Abstract

For many years, there has been an expectation that developments in neurobiology and work on regeneration of the CNS will have early applications in the area of spinal cord injury. Now, a study by Granger et al . (2012) published in this issue of Brain reports a clinical trial in adult dogs with chronic spinal cord injury caused by an acute event, such as disk herniation. These injuries are common in veterinary practice, and studying therapeutics in this clinical population is sensible. The experimental therapeutic intervention was intraspinal transplantation of cultured autologous cells derived from the olfactory mucosa of the frontal sinus, whereas the control group received injections of cell culture medium only. The data analysis indicated a significant difference between the transplanted and control groups in forelimb–hindlimb coordination measured using kinematic analysis of locomotion on a treadmill during partial weight support. No difference in long tract functional recovery was detected between the groups using motor- and somatosensory-evoked potentials. This veterinary study has relevance to human clinical trial designs in several ways.
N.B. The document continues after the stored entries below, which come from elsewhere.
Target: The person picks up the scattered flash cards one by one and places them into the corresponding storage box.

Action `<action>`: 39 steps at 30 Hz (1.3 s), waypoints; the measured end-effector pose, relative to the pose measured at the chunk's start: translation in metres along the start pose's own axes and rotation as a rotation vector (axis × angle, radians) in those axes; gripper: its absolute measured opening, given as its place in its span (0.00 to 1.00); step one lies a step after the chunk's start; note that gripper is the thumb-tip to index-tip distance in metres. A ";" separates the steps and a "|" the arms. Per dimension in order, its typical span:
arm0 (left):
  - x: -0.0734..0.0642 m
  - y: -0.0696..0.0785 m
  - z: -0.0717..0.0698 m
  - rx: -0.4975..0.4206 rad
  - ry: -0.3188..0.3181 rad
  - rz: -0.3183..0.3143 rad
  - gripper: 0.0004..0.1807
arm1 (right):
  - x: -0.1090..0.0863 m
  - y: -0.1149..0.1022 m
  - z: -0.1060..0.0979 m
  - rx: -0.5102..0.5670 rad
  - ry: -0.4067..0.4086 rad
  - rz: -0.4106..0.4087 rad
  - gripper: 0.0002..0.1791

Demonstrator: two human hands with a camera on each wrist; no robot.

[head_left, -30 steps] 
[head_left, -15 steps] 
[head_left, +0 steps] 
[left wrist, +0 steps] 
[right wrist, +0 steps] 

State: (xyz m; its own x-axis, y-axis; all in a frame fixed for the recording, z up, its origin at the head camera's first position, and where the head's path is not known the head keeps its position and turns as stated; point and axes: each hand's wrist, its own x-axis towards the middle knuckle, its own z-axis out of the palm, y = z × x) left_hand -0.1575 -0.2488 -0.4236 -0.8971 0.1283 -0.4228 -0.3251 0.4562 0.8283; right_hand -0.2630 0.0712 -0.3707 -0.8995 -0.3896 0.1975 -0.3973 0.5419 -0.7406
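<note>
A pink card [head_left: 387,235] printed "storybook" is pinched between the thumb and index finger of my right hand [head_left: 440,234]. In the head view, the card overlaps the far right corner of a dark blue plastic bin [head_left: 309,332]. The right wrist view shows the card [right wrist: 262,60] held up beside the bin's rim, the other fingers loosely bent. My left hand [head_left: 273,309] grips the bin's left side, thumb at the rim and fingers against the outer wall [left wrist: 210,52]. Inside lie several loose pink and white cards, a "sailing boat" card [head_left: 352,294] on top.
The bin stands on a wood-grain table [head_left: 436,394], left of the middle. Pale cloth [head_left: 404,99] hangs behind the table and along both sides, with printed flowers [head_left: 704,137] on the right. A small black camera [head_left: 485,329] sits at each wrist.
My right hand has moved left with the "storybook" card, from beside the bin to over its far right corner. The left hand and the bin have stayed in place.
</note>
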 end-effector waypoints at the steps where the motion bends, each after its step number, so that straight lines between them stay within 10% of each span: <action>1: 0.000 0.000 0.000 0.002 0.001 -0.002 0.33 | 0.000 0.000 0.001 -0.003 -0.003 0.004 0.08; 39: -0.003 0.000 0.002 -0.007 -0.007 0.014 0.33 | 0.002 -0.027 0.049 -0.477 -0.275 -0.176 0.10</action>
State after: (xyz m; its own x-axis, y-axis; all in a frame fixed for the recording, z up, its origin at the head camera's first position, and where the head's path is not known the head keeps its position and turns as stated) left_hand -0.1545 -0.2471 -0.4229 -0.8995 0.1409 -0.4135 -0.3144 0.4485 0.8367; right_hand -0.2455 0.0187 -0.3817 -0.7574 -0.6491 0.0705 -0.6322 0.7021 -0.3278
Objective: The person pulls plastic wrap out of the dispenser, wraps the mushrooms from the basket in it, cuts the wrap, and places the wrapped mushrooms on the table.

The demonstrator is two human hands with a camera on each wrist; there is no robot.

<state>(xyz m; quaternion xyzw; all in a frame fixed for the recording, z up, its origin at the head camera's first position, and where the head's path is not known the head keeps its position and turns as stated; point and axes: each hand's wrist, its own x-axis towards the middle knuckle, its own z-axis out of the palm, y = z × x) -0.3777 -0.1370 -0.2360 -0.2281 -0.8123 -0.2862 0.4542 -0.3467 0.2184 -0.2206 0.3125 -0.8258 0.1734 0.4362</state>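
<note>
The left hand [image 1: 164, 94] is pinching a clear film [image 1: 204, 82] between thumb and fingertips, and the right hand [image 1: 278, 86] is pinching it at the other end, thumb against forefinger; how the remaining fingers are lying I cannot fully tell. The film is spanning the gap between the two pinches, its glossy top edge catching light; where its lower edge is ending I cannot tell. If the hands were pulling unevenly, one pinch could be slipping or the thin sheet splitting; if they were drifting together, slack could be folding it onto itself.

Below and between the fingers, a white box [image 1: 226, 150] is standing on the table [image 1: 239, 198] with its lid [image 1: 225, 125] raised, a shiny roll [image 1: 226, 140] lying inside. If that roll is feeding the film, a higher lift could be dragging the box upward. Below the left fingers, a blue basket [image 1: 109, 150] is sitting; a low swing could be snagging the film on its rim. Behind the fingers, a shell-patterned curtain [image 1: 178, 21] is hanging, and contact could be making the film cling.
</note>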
For example, as the authors point out, the external validity is higher with this heterogeneous dog population than with a genetically homogeneous laboratory animal study. In addition, the cell therapy study had a relevant control group that was injected with cell culture medium and was blinded. Careful reading of the study discloses several interesting points for consideration. It is not clear from the inclusion and exclusion criteria whether the enrolled dogs had undergone decompressive surgery at the time of their index paraplegia. Lack of surgical decompression might mitigate against recovery independent of a transplant effect. At study entry, there was a clinical examination, MRI, measurement of somatosensory-evoked potentials and motor-evoked potentials and urodynamic evaluation. The results of the MRI are not described. Motor-evoked potentials were recorded from one lower …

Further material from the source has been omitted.